- [Directions] Gather each line in the entries that includes the string "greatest".

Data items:
*** Begin section ***

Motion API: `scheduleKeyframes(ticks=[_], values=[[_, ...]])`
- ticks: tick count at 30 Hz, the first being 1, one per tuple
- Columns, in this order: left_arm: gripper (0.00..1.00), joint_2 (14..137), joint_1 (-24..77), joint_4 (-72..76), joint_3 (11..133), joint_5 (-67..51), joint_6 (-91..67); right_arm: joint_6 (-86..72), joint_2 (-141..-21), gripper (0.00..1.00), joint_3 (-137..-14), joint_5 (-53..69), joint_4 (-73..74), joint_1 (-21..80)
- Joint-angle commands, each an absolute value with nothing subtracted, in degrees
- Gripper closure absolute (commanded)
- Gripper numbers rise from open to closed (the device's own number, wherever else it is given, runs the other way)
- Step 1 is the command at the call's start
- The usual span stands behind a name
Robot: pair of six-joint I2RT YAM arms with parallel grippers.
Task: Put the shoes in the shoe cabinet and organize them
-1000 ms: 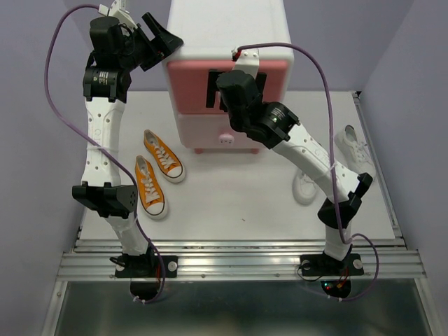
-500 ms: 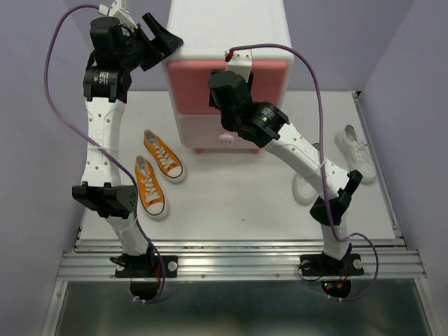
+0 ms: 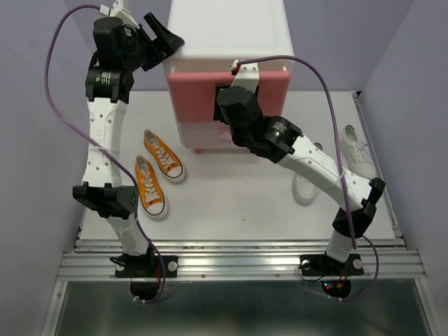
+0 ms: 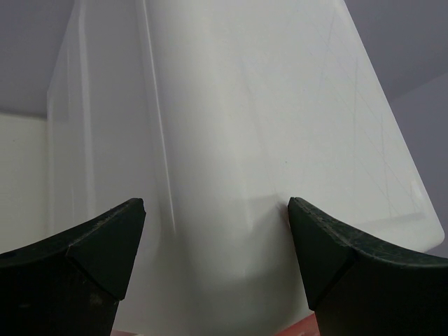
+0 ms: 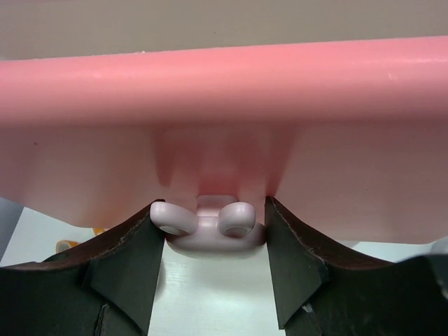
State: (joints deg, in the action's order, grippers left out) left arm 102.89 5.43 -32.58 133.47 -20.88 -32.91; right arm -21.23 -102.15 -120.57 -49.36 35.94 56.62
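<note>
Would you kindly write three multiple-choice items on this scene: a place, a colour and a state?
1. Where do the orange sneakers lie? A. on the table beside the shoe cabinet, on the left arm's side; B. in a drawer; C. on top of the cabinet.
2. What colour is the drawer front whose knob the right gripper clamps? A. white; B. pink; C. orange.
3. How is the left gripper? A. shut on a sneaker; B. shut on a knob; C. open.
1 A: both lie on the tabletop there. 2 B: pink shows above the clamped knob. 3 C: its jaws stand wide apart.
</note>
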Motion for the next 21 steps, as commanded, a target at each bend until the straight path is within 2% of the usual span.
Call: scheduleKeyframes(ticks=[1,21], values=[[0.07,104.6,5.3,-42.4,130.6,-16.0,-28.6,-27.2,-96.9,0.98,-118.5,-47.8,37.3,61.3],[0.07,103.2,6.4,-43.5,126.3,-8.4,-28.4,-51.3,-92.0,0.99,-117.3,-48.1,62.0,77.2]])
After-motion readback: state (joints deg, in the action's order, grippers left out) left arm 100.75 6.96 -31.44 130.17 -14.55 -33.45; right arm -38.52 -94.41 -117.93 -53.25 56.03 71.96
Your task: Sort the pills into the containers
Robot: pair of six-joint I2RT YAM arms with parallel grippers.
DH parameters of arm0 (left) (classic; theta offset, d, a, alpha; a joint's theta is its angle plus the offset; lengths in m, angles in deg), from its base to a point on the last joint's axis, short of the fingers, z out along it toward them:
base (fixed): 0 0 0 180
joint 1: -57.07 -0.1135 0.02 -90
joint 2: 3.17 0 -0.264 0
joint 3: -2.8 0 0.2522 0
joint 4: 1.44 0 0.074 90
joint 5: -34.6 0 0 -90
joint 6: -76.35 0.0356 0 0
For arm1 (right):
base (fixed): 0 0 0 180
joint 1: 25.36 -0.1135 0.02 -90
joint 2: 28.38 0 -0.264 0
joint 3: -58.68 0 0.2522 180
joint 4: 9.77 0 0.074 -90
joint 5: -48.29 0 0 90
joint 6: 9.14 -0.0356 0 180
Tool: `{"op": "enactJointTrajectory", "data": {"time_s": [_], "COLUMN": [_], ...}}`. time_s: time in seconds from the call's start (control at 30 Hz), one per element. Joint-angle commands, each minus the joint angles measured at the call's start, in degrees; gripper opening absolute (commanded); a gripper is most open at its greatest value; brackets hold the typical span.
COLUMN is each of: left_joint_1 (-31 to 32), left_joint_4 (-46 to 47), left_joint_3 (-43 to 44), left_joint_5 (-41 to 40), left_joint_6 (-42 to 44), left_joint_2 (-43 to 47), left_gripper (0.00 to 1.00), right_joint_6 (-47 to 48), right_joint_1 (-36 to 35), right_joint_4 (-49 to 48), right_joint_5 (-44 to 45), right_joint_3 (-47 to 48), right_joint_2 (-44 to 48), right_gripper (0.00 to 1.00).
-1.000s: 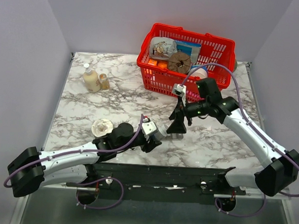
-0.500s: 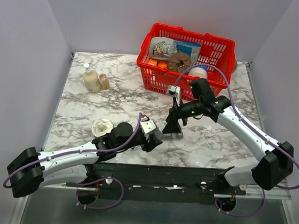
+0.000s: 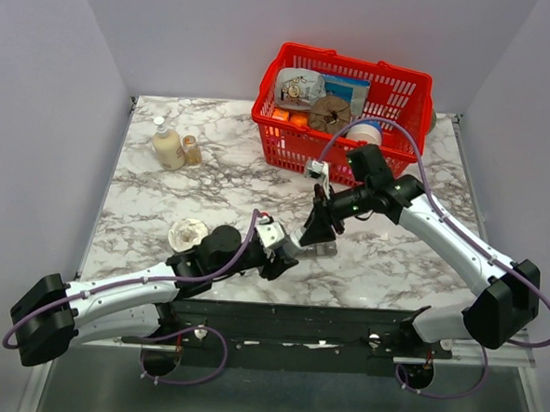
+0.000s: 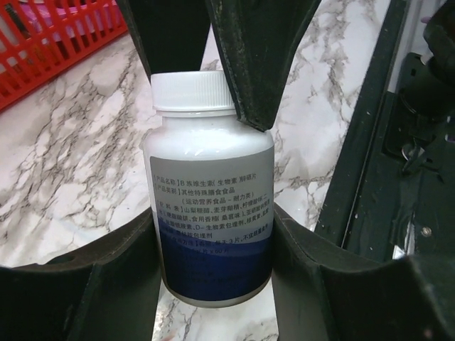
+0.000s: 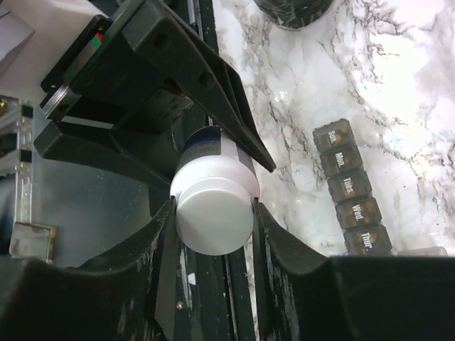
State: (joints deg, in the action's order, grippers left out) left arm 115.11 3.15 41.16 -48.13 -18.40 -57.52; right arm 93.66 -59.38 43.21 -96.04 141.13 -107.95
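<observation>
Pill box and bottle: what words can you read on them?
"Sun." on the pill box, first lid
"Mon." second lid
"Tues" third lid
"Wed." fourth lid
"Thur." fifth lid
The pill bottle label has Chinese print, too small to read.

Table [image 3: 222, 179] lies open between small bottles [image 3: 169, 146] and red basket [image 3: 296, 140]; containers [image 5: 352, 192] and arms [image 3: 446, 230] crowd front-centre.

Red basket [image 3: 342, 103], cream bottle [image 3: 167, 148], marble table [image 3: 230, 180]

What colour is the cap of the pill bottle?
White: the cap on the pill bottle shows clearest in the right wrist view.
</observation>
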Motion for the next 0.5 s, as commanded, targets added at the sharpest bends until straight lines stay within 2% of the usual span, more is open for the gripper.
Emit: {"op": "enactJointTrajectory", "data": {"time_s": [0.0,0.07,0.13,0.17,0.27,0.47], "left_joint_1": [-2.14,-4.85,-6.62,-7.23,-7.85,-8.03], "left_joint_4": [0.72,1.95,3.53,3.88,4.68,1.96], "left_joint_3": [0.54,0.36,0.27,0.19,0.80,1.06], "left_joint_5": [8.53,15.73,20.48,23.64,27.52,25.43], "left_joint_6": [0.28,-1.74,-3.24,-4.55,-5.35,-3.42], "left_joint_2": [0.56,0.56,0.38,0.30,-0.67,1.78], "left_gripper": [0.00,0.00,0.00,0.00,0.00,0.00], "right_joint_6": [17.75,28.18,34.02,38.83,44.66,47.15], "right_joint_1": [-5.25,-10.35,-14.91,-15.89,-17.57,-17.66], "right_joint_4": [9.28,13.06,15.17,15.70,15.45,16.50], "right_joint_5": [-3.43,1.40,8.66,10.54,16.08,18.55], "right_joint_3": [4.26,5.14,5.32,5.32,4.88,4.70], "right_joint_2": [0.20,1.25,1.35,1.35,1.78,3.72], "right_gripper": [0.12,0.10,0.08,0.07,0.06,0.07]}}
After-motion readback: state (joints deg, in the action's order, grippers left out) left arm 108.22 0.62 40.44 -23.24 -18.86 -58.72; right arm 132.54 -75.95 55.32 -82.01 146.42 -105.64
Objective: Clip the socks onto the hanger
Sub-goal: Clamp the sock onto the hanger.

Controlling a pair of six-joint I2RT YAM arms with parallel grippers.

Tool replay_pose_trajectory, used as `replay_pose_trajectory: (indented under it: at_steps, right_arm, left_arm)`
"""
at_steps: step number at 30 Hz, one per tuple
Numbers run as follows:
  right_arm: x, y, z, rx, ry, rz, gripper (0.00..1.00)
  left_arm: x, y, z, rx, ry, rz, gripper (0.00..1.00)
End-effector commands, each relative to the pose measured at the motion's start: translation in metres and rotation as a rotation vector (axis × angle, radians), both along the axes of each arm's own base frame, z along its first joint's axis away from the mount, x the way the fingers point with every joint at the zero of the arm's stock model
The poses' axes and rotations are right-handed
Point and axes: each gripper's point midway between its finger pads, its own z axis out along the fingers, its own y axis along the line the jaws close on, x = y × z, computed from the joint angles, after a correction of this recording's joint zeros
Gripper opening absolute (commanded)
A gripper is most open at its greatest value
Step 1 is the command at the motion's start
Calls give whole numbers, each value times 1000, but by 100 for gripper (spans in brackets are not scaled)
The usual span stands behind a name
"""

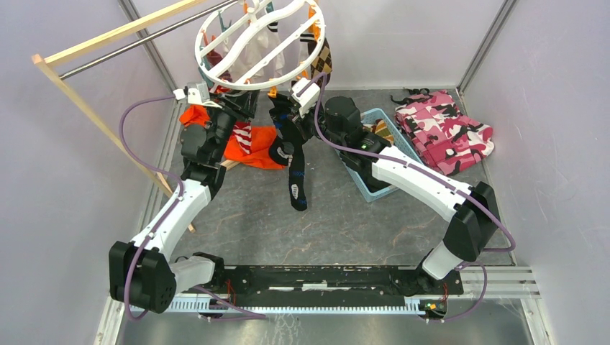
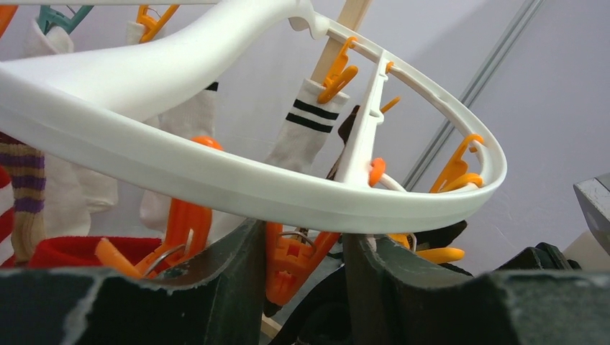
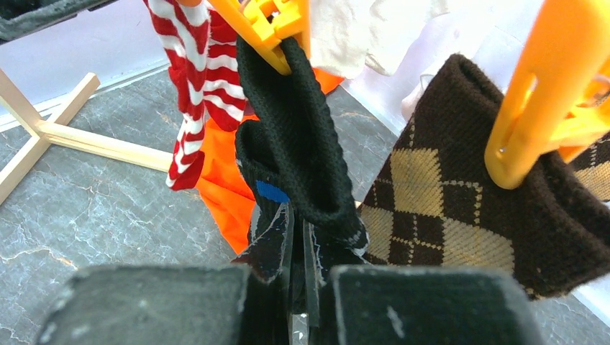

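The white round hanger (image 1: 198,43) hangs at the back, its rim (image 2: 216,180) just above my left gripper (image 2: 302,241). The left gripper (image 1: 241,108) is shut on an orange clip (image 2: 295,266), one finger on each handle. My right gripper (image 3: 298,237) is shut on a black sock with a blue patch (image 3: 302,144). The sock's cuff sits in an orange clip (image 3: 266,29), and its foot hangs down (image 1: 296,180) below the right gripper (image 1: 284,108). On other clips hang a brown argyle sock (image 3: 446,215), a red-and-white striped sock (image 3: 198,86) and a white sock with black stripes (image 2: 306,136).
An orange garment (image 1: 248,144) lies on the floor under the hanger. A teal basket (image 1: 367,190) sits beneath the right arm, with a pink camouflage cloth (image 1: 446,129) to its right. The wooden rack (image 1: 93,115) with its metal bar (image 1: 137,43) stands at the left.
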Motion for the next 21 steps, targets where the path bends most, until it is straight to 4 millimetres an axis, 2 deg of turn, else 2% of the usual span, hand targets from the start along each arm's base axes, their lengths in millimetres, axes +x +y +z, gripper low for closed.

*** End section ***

- [Task result]
Tool: `{"op": "enactJointTrajectory", "data": {"time_s": [_], "COLUMN": [_], ...}}`. time_s: time in seconds from the call's start (control at 30 Hz), one per element. Joint-angle commands, each minus the joint angles measured at the call's start, in degrees; gripper opening absolute (commanded); a gripper is most open at its greatest value; brackets hold the typical span.
A gripper is most open at its greatest value

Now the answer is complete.